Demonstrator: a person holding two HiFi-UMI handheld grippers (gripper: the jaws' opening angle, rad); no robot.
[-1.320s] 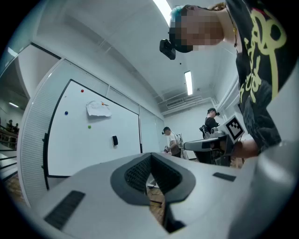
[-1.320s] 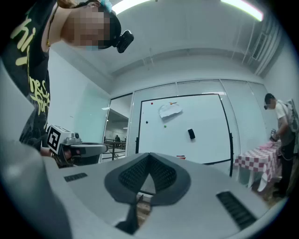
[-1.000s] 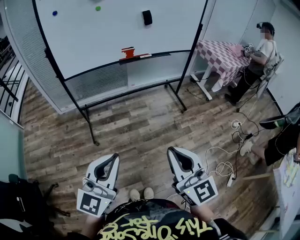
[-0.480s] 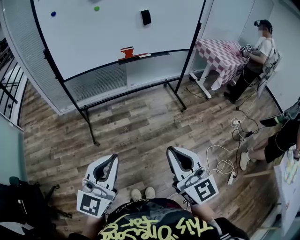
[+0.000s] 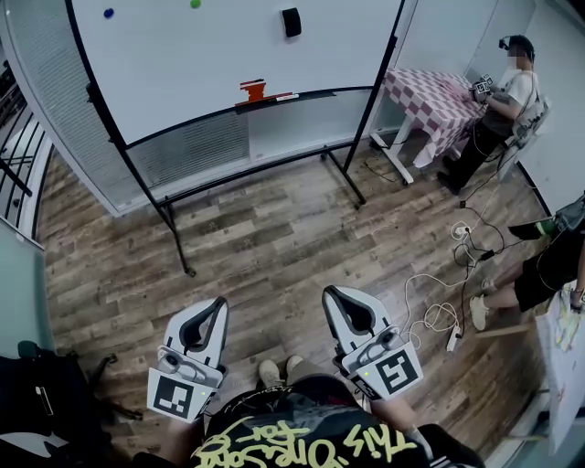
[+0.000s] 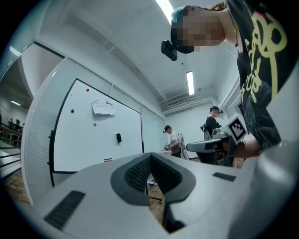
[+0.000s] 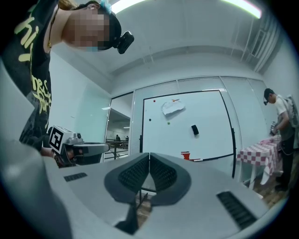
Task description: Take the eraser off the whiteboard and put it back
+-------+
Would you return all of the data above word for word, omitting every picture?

Demonstrator: a person holding two HiFi-UMI handheld grippers (gripper: the jaws' opening angle, rad); no robot.
[-1.320s] 
[-1.320s] 
[-1.000s] 
[-0.480s] 
[+0.000s] 
[+0.000s] 
[+0.000s] 
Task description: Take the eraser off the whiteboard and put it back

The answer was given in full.